- Opening Delimiter -

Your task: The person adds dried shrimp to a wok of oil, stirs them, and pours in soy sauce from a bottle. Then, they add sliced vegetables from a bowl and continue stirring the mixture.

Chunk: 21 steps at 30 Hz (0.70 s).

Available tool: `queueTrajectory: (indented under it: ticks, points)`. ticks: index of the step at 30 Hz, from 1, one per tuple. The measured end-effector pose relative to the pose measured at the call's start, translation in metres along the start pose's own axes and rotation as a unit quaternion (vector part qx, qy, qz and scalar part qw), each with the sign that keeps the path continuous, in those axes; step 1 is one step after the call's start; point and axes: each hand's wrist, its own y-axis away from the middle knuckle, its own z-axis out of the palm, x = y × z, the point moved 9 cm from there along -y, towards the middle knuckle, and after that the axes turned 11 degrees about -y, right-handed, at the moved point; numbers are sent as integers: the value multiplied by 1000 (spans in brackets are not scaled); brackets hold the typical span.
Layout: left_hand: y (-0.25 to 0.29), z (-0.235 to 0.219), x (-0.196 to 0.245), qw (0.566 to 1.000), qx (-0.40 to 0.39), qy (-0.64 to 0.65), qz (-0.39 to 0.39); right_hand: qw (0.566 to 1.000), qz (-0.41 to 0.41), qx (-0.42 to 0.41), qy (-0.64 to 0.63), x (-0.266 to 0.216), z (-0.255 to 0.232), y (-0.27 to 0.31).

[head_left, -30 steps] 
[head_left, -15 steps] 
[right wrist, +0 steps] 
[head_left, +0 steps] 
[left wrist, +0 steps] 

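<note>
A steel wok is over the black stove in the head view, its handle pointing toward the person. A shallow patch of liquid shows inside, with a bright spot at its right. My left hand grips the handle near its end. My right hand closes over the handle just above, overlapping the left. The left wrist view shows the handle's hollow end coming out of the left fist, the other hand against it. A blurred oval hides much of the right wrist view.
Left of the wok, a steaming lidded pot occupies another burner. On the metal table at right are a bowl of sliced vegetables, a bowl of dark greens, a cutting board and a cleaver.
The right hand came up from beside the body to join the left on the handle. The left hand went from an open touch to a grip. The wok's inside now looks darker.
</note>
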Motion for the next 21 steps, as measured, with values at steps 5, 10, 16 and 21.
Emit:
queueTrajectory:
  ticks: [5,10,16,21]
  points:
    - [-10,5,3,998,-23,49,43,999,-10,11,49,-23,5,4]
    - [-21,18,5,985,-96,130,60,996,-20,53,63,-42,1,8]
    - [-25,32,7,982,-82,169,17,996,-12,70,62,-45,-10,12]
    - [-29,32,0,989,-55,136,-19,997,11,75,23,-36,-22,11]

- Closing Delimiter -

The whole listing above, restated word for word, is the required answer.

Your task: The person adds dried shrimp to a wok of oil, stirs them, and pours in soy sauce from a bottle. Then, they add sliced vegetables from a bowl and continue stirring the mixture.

Chunk: 21 steps at 30 Hz (0.70 s).

Available tool: `queueTrajectory: (indented under it: ticks, points)`. ticks: index of the step at 30 Hz, from 1, one per tuple. The measured end-effector pose relative to the pose measured at the call's start, translation in metres along the start pose's own axes and rotation as a unit quaternion (vector part qx, qy, qz and scalar part qw), each with the sign that keeps the path continuous, in those axes; step 1 is one step after the call's start; point and axes: each hand's wrist, its own y-axis away from the middle knuckle, its own z-axis out of the palm, x = y × z, the point moved 9 cm from there along -y, towards the middle knuckle, and after that the axes turned 11 degrees about -y, right-handed, at the moved point; numbers are sent as integers: the value multiplied by 1000 (spans in brackets are not scaled); brackets hold the typical span.
Layout: left_hand: y (-0.25 to 0.29), z (-0.235 to 0.219), x (-0.196 to 0.245), qw (0.566 to 1.000), qx (-0.40 to 0.39), qy (-0.64 to 0.65), qz (-0.39 to 0.39); right_hand: qw (0.566 to 1.000), qz (-0.41 to 0.41), qx (-0.42 to 0.41), qy (-0.64 to 0.63), x (-0.266 to 0.216), z (-0.255 to 0.232), y (-0.27 to 0.31).

[head_left, -30 steps] 
[head_left, -15 steps] 
[right wrist, +0 steps] 
[head_left, +0 steps] 
[left wrist, +0 steps] 

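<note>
A steel wok is over the black stove in the head view, its handle pointing toward the person. A shallow patch of liquid shows inside, with a bright spot at its right. My left hand grips the handle near its end. My right hand closes over the handle just above, overlapping the left. The left wrist view shows the handle's hollow end coming out of the left fist, the other hand against it. A blurred oval hides much of the right wrist view.
Left of the wok, a steaming lidded pot occupies another burner. On the metal table at right are a bowl of sliced vegetables, a bowl of dark greens, a cutting board and a cleaver.
The right hand came up from beside the body to join the left on the handle. The left hand went from an open touch to a grip. The wok's inside now looks darker.
</note>
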Motion for the next 21 steps, as measured, with values at steps 5, 10, 16 and 21.
Emit:
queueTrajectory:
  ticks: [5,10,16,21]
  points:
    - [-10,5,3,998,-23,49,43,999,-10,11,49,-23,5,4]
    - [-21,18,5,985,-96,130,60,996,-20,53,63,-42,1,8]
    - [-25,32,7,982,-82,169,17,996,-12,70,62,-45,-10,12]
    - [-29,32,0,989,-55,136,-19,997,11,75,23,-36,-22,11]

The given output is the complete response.